## Decision Tree - Exercises

**NOTICE:**
1. You are allowed to work in groups of up to three people but **have to document** your group's\
 members in the top cell of your notebook.
2. **Comment your code**, explain what you do (refer to the slides). It will help you understand the topics\
 and help me understand your thinking progress. Quality of comments will be graded. 
3. **Discuss** and analyze your results, **write-down your learnings**. These exercises are no programming\
 exercises it is about learning and getting a touch for these methods. Such questions might be asked in the\
 final exams. 
4. Feel free to **experiment** with these methods. Change parameters think about improvements, write down\
 what you learned. This is not only about collecting points for the final grade, it is about understanding\
  the methods. 
5. All exercises can be part of the final exam, your **answers, experiments and documented learnings will be graded**. 


In [1]:
# Execute this cell, it sets up some data used to work with. 

import numpy as np

# attribute1: corner ({true, false})
# attribute2: blue ({true, false})
#

circle = 1
triangle = 2
rectangle = 3

A = np.array([  circle, circle, circle, circle, circle, circle, 
                triangle, triangle, triangle, 
                rectangle, rectangle, rectangle, rectangle, rectangle
                ])

B1 = np.array([ triangle, triangle, triangle,
                rectangle,rectangle,rectangle,rectangle,rectangle 
                ])

B2 = np.array([circle, circle, circle, circle, circle, circle])

C1 =  np.array([ triangle, triangle, triangle,
                circle, circle
                ])

C2 = np.array([circle, circle, circle, circle,
                rectangle, rectangle, rectangle, rectangle, rectangle])

### Exercise 1 - Entropy: 


**Summary:** In this task you implement a method to compute the entropy using python. Compare your implementation with your    
hand-calculated values from the exercise in the slides.

**Provided Code:** Use the cell below for your implementation.

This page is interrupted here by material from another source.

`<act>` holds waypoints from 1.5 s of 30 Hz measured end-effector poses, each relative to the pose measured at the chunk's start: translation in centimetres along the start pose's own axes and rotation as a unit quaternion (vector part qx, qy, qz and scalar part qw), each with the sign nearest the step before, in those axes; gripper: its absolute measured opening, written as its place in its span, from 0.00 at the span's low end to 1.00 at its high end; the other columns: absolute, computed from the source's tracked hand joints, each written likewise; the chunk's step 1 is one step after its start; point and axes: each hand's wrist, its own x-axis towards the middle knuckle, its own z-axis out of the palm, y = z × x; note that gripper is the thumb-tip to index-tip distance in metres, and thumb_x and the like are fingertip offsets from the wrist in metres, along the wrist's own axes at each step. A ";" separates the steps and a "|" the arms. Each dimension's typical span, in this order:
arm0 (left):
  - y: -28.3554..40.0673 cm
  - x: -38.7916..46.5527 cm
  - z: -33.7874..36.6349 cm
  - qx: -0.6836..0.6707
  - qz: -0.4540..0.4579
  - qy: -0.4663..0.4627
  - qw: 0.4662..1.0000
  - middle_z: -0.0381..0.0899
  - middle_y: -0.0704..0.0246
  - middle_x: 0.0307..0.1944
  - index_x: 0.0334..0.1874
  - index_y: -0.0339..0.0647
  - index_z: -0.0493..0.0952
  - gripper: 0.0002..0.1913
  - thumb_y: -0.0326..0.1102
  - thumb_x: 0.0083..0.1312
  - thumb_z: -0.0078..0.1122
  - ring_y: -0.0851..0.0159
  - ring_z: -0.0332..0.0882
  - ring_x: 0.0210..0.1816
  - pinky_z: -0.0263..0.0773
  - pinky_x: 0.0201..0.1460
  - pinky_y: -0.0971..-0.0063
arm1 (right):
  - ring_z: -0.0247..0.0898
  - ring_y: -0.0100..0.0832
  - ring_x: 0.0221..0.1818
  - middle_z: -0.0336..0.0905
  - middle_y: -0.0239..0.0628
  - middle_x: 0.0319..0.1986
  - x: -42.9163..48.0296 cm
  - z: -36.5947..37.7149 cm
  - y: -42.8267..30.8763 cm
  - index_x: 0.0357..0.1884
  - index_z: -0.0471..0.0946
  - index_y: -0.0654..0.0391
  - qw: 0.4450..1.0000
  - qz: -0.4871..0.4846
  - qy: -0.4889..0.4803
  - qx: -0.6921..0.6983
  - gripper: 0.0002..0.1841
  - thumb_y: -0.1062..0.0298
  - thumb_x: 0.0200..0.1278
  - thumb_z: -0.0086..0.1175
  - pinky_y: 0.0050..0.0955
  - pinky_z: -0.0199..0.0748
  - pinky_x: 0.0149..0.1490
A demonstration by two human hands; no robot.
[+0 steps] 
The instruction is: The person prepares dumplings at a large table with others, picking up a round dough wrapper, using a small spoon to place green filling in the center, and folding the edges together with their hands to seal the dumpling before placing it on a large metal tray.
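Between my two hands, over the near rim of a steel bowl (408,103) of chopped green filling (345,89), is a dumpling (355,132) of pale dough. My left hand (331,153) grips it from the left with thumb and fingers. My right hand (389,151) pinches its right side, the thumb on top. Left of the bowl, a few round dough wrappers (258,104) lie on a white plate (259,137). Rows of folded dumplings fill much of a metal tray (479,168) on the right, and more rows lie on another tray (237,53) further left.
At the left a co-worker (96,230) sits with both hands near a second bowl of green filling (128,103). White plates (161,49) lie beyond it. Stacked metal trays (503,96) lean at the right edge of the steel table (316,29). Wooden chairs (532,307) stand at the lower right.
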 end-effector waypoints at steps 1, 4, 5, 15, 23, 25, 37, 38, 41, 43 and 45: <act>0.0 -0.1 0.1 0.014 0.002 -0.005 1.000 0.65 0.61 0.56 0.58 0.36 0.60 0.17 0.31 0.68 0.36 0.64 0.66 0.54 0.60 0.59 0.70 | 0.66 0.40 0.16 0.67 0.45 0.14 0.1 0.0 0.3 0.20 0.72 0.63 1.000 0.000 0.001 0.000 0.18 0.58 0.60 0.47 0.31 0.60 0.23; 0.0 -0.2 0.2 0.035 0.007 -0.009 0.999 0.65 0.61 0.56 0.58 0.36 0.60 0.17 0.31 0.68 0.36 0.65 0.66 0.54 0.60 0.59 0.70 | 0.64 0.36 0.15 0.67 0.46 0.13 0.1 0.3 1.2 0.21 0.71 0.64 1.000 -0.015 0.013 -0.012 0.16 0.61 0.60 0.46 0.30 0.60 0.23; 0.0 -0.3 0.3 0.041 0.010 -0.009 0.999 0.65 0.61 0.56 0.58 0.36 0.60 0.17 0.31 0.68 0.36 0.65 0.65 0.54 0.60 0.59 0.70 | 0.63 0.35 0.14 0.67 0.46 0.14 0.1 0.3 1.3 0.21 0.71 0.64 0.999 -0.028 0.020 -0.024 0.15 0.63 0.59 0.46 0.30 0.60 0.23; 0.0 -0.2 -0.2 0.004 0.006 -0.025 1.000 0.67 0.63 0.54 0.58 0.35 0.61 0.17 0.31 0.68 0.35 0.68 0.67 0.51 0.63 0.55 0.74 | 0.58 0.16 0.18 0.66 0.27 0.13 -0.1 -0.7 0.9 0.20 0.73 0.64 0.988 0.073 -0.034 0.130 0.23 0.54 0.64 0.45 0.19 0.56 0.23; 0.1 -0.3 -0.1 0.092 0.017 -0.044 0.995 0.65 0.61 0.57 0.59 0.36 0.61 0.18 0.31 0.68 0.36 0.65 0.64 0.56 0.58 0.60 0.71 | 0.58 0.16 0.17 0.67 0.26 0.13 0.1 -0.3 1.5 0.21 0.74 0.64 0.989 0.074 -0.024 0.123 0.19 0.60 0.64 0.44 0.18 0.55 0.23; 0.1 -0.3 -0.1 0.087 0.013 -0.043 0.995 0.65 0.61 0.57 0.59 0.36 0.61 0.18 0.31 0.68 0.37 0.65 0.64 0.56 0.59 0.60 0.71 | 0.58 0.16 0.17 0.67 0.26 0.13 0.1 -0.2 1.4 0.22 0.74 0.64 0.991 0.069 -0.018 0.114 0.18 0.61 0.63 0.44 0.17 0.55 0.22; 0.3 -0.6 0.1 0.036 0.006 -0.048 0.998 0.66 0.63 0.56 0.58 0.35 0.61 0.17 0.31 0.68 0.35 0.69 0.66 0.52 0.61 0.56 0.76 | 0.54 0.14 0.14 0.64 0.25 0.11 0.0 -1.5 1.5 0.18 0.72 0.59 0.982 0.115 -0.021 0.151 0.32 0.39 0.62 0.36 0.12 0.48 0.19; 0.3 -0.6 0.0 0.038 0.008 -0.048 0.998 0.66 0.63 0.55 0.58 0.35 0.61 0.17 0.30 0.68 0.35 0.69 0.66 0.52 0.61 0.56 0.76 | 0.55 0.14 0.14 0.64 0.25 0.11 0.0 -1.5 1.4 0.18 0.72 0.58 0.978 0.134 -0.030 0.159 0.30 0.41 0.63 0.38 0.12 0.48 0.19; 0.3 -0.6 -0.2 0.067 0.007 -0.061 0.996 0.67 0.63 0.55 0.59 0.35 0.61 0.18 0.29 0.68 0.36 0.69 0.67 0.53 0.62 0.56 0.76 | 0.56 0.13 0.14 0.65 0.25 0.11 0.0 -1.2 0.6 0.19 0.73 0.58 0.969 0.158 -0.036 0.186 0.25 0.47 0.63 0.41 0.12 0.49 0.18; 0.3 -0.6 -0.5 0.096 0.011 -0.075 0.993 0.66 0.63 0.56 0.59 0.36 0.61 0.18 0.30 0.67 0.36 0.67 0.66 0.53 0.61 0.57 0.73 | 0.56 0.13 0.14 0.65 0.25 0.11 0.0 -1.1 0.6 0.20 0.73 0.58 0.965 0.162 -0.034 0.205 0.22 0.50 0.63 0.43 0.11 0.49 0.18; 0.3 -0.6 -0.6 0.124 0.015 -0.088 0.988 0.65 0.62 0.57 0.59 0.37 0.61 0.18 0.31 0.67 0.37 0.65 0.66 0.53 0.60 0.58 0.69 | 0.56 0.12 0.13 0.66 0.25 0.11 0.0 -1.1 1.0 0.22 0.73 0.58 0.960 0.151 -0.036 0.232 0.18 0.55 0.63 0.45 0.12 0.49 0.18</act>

**Your Tasks in this exercise:**
1. Implement a python function that computes the entropy.
2. Document your learnings. 


In [2]:
def entropy(Y: np.array):
    """ Compute the entropy of a given array of class-labels.
    
    Parameters
    ----------
    Y: np.array
        A one dimensional numpy array containing class labels. Class labels
        are assumed not to be one-hot encoded but categorical integer values. 

    Returns
    ----------
    Entropy of Y. 
    """
    pass

### Exercise 2 - Information Gain:

**Summary:** In this exercise you will implement the conditional entropy and the information gain in python.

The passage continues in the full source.